Türkan bu soru karşısında ne diyeceğini bilemedi. Camdan onu izleyen babasını da farketmişti. Yusufu üzmek istemiyordu ama umutlandırmakda istemezdi.
'mesain kaçta bitecek?'Umut, türkandan bir cevap beklerken Türkan ona soru yöneltmişti
'9 da'
'akşam iremin cafesinde olucam. İstersen orda görüşelim bunları daha detaylı konuşuruz.'
'tamam'
Türkan kendine gelmek için duş almış birazda uyuklamıştı. Karnının acıktığını farkedince bir şeyler atıştırdı. İnternetten evlere bakarken gelecekte ne yapacağını düşündü. Yarışmaya katılmak için geldiğini babasına nasıl söyleyecekti? Peki ya Yusuf. Saatine baktı mesai bitimine az kalmıştı önceden gidip iremle konuşması gerekirdi. İrem, türkanın bu hayattaki tek arkadaşı sayılırdı. Her ne olursa olsun onu daima desteklemişti. Hazırlanıp cafeye gitmek üzere çıktı evden
Yol boyu düşündü Yusuf ne diyeceğini. Evet belliydi döneceğim dese Yusufu sonsuza kadar kaybederdi. Hayır belli değildi öyle gelişti dese Yusuf tekrar birliktelik teklif edecekti. Adı kadar emindi. Ama Türkan yusufla bir daha birlikte olmak istemiyordu. Annesi gibi o da bir cerrahın yolunu gözlemek istemiyordu. Yusufu seviyordu evet ama o kadar fedakarlık yapacak derecede aşık olmamıştı. Hem şuan bir ilişki değil geçip giden yaşın ardından kurmak istediği müzik kariyerine odaklanmıştı. Buraya dönüş sebebide oydu. Cafeye vardığında dışardan arkadaşının nasıl koşturduğunu izledi. İrem elinde tepsiyle birlikte bir oraya bir şuraya koşturuyordu. İrem ile Türkan kasabadan arkadaşlardı. Türkan annesiyle birlikte Bulgaristan'a gidince ara sıra geldiği tatillerde iremle görüşmüş ve irtibatı hiç koparmamışlardı. 3 gün önce konuşmalarına rağmen ireme döneceğini söylememiş süpriz yapmak istemişti. İrem üniversite için kasabadan istanbula gelince burda kalmaya devam etmiş okuldan sonra da kendisine sıcak bi Cafe kurmuştu. İşletmesi küçük olmasına rağmen dışarıdan çokca pasta siparişi alıyor her işe koşturuyordu. İrem dışarıda birinin onu izlediğini farketti gözlerini kısarak karanlıktaki bedeni tanımaya çalıştı. Uzun boylu ve uzun kumral saçları ile karşısında duran en yakın arkadaşıydı. Elindeki tepsiyi tezgaha fırlatarak dışarıya koştu ve onun kucağına attı kendisini'deli kız dur düşücez'
'inanmıyorum Türkan sensin valla sensin.
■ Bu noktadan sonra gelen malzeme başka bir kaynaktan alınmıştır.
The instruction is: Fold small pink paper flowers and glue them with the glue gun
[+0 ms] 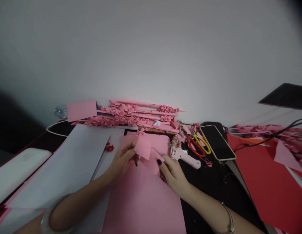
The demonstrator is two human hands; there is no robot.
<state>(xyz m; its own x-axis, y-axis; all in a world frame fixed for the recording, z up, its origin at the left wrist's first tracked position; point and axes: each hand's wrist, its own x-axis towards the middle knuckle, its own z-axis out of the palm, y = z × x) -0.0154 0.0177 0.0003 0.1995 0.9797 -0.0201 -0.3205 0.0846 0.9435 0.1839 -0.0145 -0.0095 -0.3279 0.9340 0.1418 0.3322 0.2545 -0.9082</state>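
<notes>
My left hand [124, 156] pinches a small pink paper piece [143, 147] between thumb and fingers. Close beside it, my right hand [174, 174] grips another pink paper piece [153, 161] by its right edge, thumb on top. The two pieces overlap in view, and I cannot tell whether they are joined. Both hands hover over, or rest on, a large pink sheet [143, 201] on the dark desk. Just right of my right hand lies a pale pink glue gun [186, 157], its nozzle end pointing away from me.
Folded pink paper flowers and rolled stems [131, 112] lie along the wall. Red-handled scissors [195, 147], a yellow handle loop [202, 144] and a phone [217, 142] are at right. White sheets [65, 165] and a white power bank [21, 165] lie left, red sheets [270, 178] far right.
</notes>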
Ne zaman geldin süpriz mi yaptın?'
'yok yalandan benim sihirle geldim 5 dakikaya gidiyorum' iki dost gülüşüp sarıldılar
'ne zaman geldin neden haber vermedin karşılamaya gelirdim'
'gelince güzellik uykusuna yattım sana daha güzel görünebilmek için, o yüzden canım'
'şapşal mısın ya gel içeri geçelim.'
Hemen en kıymetli misafirine sandalye çekti irem.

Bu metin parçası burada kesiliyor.